What the task requires:
Filter this material down to the lines that hold "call", copying each one.

*** Stored data

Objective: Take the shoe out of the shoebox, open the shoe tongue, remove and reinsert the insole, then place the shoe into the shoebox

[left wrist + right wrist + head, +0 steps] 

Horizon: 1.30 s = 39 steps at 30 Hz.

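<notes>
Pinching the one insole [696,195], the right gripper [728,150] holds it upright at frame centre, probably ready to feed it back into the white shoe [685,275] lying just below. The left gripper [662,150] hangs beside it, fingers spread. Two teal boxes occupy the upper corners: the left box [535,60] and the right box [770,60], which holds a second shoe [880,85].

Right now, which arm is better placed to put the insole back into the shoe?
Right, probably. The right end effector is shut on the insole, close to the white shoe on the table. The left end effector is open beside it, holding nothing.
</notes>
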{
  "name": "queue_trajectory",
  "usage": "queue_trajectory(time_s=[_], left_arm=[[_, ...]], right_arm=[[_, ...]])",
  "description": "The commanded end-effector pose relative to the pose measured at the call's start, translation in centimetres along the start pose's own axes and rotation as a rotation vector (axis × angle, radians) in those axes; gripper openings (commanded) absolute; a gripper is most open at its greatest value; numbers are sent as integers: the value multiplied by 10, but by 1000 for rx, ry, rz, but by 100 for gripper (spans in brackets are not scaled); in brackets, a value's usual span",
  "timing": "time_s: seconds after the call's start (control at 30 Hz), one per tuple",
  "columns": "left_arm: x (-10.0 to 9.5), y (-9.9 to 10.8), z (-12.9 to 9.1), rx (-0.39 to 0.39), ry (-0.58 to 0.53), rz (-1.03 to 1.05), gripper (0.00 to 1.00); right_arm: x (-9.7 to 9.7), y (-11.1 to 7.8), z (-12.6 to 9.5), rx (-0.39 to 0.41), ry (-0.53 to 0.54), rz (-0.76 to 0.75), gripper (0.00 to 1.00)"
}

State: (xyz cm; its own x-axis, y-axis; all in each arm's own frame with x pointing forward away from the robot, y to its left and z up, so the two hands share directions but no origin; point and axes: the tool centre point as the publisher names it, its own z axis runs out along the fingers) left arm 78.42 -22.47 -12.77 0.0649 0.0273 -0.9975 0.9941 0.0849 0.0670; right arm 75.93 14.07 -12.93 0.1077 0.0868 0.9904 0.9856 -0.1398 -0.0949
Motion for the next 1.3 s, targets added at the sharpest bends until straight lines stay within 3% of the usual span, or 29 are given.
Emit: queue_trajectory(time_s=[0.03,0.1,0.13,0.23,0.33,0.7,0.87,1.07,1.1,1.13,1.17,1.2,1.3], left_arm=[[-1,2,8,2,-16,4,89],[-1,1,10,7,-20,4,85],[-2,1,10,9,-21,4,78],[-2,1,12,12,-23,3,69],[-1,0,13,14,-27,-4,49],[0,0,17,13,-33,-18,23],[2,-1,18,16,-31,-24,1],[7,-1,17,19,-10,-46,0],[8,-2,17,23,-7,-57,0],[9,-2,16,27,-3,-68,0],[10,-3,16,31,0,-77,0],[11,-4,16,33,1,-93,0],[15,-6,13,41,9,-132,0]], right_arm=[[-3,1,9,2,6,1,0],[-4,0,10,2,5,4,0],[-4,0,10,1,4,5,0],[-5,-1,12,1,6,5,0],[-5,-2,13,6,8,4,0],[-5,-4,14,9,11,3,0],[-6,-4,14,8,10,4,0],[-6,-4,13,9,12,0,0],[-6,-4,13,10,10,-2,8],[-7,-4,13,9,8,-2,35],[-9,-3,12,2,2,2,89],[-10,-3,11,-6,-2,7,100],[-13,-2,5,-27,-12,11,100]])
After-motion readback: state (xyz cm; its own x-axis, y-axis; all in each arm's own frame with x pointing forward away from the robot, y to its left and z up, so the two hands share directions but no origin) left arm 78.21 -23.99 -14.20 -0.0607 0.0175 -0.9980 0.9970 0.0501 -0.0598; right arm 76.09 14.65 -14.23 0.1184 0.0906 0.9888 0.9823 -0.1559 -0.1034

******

Task answer:
  "description": "The commanded end-effector pose relative to the pose measured at the call's start, translation in centimetres along the start pose's own axes and rotation as a rotation vector (axis × angle, radians) in those axes; gripper openings (commanded) absolute; a gripper is most open at its greatest value; numbers are sent as integers: the value multiplied by 10, but by 1000 for rx, ry, rz, but by 100 for gripper (spans in brackets are not scaled); in brackets, a value's usual span",
  "timing": "time_s: seconds after the call's start (control at 30 Hz), one per tuple",

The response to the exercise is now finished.